EXERCISE GOAL
Line tally for "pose": state how many lines of the entries include it, with no other text.

[Source data]
· · ·

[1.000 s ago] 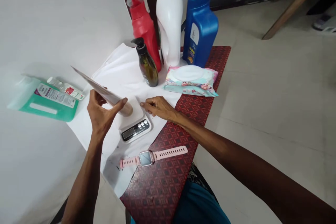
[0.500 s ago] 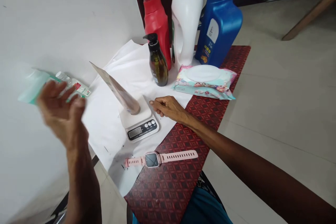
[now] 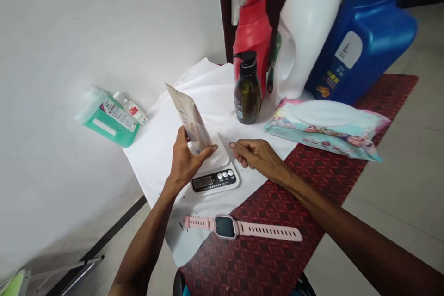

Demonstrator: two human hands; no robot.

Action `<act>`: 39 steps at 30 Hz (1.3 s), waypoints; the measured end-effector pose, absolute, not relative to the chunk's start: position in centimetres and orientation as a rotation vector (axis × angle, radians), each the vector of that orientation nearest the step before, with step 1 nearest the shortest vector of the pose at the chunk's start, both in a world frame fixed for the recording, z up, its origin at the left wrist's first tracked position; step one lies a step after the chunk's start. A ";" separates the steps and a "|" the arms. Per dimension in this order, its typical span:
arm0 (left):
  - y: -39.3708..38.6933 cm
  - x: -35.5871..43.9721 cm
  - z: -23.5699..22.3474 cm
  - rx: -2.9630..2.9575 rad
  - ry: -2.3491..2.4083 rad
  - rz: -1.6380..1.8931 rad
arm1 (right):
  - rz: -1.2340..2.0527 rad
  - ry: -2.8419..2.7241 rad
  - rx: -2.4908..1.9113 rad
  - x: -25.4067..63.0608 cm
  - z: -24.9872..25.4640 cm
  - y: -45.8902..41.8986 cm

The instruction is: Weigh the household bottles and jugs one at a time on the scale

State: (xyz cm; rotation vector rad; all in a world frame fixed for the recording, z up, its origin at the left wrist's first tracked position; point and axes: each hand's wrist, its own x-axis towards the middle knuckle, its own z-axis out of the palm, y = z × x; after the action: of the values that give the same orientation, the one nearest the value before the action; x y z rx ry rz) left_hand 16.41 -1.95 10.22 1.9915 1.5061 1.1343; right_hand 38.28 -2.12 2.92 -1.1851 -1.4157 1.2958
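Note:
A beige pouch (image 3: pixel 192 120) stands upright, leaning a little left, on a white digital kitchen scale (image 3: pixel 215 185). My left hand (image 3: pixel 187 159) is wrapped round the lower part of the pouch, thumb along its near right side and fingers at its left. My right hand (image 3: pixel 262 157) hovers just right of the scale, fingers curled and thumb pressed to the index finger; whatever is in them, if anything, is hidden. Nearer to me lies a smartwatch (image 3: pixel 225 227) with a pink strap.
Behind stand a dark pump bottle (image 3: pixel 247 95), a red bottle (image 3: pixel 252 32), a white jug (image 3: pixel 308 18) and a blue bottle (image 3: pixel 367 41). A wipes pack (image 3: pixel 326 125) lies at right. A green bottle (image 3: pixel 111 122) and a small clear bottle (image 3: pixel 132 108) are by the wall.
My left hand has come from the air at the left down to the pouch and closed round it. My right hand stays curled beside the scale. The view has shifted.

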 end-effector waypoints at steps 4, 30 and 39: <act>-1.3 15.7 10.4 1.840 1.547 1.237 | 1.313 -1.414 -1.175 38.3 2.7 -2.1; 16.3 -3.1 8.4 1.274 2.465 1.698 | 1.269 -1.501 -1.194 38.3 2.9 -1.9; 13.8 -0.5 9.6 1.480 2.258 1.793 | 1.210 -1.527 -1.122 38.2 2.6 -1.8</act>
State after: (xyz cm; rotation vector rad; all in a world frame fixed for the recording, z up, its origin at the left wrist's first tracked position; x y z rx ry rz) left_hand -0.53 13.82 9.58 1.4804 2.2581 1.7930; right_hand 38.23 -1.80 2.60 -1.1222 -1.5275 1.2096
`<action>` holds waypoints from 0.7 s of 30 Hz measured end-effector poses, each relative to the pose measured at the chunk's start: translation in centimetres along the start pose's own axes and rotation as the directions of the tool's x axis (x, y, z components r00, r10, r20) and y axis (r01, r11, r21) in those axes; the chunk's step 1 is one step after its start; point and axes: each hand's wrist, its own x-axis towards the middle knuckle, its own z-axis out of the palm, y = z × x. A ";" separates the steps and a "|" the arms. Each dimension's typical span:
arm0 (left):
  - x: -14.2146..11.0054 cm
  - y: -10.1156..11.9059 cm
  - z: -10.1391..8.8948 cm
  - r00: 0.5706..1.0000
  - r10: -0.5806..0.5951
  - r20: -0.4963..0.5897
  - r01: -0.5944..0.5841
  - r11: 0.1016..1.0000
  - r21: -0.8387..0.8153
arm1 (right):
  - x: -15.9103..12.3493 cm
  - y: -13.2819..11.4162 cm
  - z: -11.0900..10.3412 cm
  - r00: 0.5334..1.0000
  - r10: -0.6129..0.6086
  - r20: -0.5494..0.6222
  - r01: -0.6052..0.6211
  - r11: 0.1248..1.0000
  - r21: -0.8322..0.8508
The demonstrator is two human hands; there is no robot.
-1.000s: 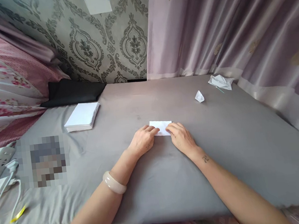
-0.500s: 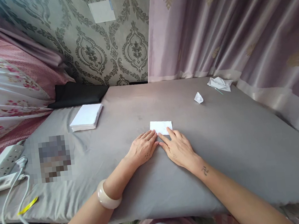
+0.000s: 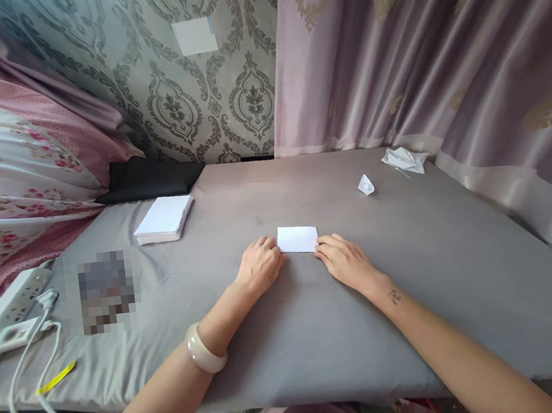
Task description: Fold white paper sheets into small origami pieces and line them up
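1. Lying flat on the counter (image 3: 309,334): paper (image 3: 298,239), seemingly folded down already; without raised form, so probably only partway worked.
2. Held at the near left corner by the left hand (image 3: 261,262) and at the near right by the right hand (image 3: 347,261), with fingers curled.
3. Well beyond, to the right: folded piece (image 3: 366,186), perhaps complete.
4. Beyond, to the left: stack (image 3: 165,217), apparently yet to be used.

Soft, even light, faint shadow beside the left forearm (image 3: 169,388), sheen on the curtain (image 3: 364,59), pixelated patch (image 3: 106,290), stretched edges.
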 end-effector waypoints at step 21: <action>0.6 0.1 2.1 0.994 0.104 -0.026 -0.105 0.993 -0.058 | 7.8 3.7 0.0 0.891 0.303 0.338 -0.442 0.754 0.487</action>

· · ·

FINISHED TASK
2